Although there have been a couple remakes, the original Miracle on 34th Street (1947), in which Edmund Gwenn plays a department store Santa by the name of Kris Kringle, appears to be the all-time favorite.

Gwenn, furthermore, not only won an Oscar for this film but also is the only actor ever to win one for a portrayal of Santa.

And his Kris Kringle really is a joy to watch and know. As described by critic David Cornelius, Gwenn’s superbly acted Santa “…lives for the joy of helping others. He knows that goodness is a better remedy for the world, and he lives every minute with an aim to watch goodness spread.”

The film’s storyline, from website IMDB: “When a nice old man who claims to be Santa Claus is institutionalized as insane, a young lawyer decides to defend him by arguing in court that he is the real thing.” Although insanity in today’s world is generally legalese for the inability to tell right from wrong, for the movie’s purposes, “insane” is the equivalent of “crazy.”
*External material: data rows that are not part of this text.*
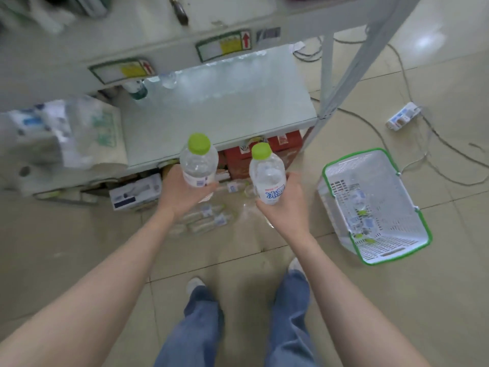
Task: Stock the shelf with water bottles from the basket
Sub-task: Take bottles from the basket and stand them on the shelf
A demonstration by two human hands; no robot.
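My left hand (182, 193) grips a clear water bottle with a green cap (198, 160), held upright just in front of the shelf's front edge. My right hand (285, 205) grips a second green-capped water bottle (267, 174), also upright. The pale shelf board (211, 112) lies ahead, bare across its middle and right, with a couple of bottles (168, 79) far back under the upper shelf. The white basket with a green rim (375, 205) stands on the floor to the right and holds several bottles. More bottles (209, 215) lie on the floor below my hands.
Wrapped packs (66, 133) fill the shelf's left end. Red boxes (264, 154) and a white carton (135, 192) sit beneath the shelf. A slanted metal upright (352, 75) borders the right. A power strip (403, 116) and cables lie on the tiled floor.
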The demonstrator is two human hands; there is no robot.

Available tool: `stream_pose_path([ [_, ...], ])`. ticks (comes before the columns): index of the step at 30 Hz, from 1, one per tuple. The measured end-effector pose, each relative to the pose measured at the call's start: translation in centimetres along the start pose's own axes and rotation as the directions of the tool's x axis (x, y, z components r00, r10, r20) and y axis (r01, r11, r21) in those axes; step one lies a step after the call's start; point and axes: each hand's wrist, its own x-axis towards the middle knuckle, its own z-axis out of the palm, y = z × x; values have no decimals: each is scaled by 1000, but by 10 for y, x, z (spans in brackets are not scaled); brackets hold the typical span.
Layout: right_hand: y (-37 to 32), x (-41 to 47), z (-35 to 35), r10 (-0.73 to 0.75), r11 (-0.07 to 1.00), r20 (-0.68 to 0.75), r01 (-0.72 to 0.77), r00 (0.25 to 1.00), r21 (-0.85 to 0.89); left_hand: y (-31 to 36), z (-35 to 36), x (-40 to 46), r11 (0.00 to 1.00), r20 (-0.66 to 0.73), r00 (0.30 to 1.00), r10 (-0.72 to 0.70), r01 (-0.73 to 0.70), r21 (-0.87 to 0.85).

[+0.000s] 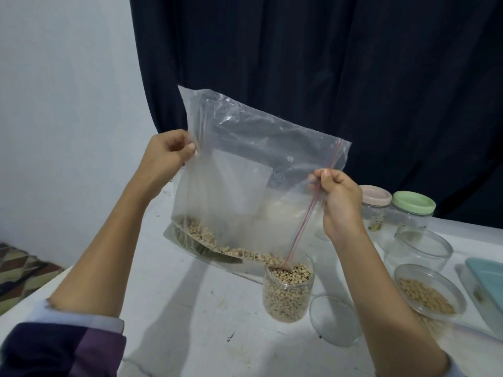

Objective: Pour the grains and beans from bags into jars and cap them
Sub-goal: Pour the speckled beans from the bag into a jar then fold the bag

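A large clear zip bag [245, 170] hangs tilted above the white table [190, 308]. My left hand [166, 153] pinches its upper left edge and my right hand [337, 197] pinches the red zip strip on its right. A line of black-eyed beans [234, 247] lies along the bag's low edge and runs into the open clear jar [287, 292], which is nearly full of the same beans. The bag's lower corner sits in the jar's mouth. A clear lid [334, 319] lies on the table just right of the jar.
At the right stand an open jar of tan grains [427, 292], an empty clear jar [420, 248], a jar with a pink lid [374, 197] and one with a green lid [413, 204]. A light blue tray [487, 281] sits at the far right edge. A dark curtain hangs behind.
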Motion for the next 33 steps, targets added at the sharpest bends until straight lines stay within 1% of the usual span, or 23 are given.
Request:
stream_pose_path([
  [2,-1,0,0,3,1000,-3,-3,1000,4,-3,7,-1,1000,-45,999,26,-26,-1],
  [5,-1,-1,0,-9,1000,-36,9,999,-14,-5,15,-3,992,-115,987,109,-102,70],
  [7,-2,-2,-1,-20,999,-55,18,998,-26,-6,16,-4,988,-163,976,142,-130,84],
  [9,-2,-3,-1,-12,999,-47,9,999,-49,-8,17,-3,992,-207,970,125,-116,55],
  [13,-4,-3,-3,-3,999,-58,0,998,-50,-11,17,-4,994,-270,962,37,-63,-87],
  [18,-5,-8,-1,-33,999,-97,31,995,-19,-13,16,-4,988,-310,951,15,-62,-143],
  [21,-3,-12,0,-49,998,-67,47,997,-35,-10,16,-2,984,-339,941,23,-80,-157],
  [24,-4,-12,-2,-69,997,-98,65,993,-34,-6,17,-1,984,-328,944,46,-100,-149],
  [26,-5,-13,-2,-76,996,-83,71,994,-56,-4,17,0,983,-321,945,61,-113,-145],
  [28,-5,-13,-3,-82,996,-99,77,992,-55,-4,16,0,981,-314,947,65,-119,-156],
  [33,-8,-14,-3,-91,995,-110,85,990,-60,-3,15,1,963,-327,945,24,-110,-248],
])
One Macy’s employee, the head of the toy department, Julian Shellhammer (Philip Tonge), remarks, kind of in Kringle’s defense: “Maybe he’s only a little crazy like painters or artists or those men in Washington.”

Even if Kris Kringle is delusional, though, most people with delusions aren’t harmful to themselves or others. This is something that the cruelly incompetent “psychologist” Granville Sawyer (Porter Hall) doesn’t appear to know or care about.

Sawyer, unhappy with Kringle’s behavior, retaliates by finagling the involuntary commitment of Kringle to a mental hospital. The only way to get out of there? Kringle’s day in court.

Emanuel Levy, film critic, on the film as a whole: “Sharply written, the tale makes smart, even edgy observations about corrupt politics and cheap psychology…”

And David Cornelius summarizes the film aptly:

…the genius of the screenplay (written by George Seaton, who also directed) is that no one ever authoritatively declares Kris to be Santa, nor does it prove in any way that Santa even exists…Sure, the movie drops hints and suggestions in Kris’ favor…but nothing is ever solid. It’s up to us to believe, and believe we certainly do.

And yet the film refuses to get mushy on us. The sentiment is genuine, but never forced. Seaton’s script is quite sharp, deftly mixing sly comedy (it’s actually a very funny movie) and pointed commentary (the movie remains a memorable attack on the commercialism of Christmas) into its tender drama. This isn’t some cornball effort that uses the holiday backdrop as a way to cheaply jerk a tear. No sir, it’s just a simple story of how kindness and decency will win over even the most cynical hearts. Quite plainly, it’s the Christmas spirit put on film.